Working from home has its advantages and disadvantages. While it’s great to work from a place where you feel the most comfortable, it can easily disrupt productivity if you don’t get organized — and stay that way. With this in mind, it’s important to set up a workspace somewhere in your home that’s dedicated to your job. Consider it your personal office, even if it’s just a corner of an existing room. Invest in some quality equipment, get your supplies in order, and treat it with respect. Keep distractions to a bare minimum and make sure you remain on top of clutter. After all, this is where you’ll be earning your money.


Learn a New Skill

When it comes to finding new work, why limit yourself to skills that you already possess? Whether you’re looking to leave the corporate world and start your own business or test the waters for an entirely new career direction, treat this as an opportunity to learn something new. There are many high-paying freelance or contract jobs that do not require degrees. Why not use this as an opportunity to learn a new skill?
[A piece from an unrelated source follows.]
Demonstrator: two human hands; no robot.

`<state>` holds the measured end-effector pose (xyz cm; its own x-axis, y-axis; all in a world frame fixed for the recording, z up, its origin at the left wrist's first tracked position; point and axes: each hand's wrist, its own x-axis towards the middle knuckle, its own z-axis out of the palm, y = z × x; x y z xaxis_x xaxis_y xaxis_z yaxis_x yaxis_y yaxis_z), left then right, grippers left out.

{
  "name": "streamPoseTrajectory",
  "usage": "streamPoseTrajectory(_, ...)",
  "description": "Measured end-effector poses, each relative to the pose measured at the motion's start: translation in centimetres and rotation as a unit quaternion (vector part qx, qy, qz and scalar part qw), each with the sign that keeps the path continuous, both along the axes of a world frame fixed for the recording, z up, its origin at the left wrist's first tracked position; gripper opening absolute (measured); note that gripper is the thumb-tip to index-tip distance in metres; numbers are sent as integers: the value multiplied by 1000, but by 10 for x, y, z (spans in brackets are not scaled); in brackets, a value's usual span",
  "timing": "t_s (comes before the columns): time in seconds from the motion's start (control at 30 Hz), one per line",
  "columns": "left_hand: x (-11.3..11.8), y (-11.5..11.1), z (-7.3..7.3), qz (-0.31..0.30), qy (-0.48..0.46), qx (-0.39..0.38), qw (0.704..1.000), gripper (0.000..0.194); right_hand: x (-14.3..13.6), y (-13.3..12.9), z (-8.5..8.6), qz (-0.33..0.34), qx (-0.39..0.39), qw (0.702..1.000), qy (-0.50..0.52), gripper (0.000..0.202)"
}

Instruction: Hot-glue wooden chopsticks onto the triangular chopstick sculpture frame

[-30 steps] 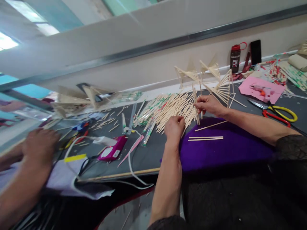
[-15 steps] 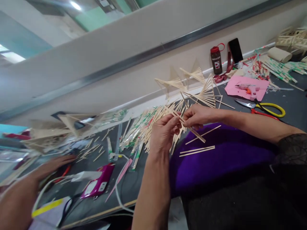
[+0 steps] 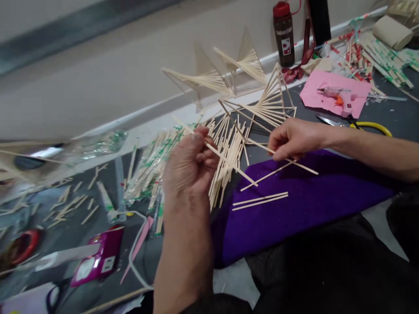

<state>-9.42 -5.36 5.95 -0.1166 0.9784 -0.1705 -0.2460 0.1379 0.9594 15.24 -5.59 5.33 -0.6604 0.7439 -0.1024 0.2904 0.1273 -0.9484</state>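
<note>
My left hand (image 3: 196,168) pinches a long wooden stick (image 3: 231,163) that slopes down to the right. A second wooden stick (image 3: 304,167) is held in the closed fingers of my right hand (image 3: 293,139), a little above the purple cloth (image 3: 310,196). On that cloth lie a pair of parallel sticks (image 3: 260,201) and one slanted stick (image 3: 266,176), whose ends sit close to the held sticks. Behind my hands are a pile of loose sticks (image 3: 225,161) and a fan-shaped stick structure (image 3: 266,104).
Two more stick fans (image 3: 206,80) lean by the wall. To the right are a glue gun (image 3: 337,98) on pink paper (image 3: 314,89), yellow-handled scissors (image 3: 373,126) and a dark bottle (image 3: 284,37). At left lie wrapped chopsticks (image 3: 153,157), a magenta packet (image 3: 100,255) and a white cable (image 3: 132,253).
My hands have moved apart, each now with its own stick, where before they held sticks together. The view has shifted closer, and the other person's arm at left is out of sight.
</note>
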Motion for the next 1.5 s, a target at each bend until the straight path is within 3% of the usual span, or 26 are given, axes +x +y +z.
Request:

You never know; this might open up the doors for you to embark upon an entirely new career path.


Ask Your Friends

When you’re just starting out, it can be difficult to find clients. One way to start making some money is to ask your friends and family if they’d be interested in any of the services you are offering. We live in a world where we’re always connected thanks to social media, mobile devices, and the internet, and social channels are a great way to get the word out about the products or services you offer. Facebook is a great place to start, since it’s free to use and you can connect right away with people you know; check out this ultimate Facebook advertising guide to get started. However you decide to do it, go ahead and put the message out there that you’re offering a service and/or looking for new clients. Perhaps even offer an introductory discount just to get the ball rolling.


Get Advice from Experts

One final note about the gig economy: it’s not for everyone. Running your own business can be hard, and you’ll want to talk to a business lawyer about setting up your business and an accountant to learn about any tax implications. An accountant may also be able to help you decide if you need a small business loan to get the ball rolling, and explain the difference between the options, including startup, short-term, and SBA loans. You’ll also want a mentor and maybe even a consultant to help you streamline your processes. More importantly, the real experts are your customers. Once you get established, reach out to your client base for advice to steer you in the right direction.

That being said, working when you want, where you want, and for whom you want can be deeply rewarding. By following the tips listed above, you can start building your own successful gig-based business.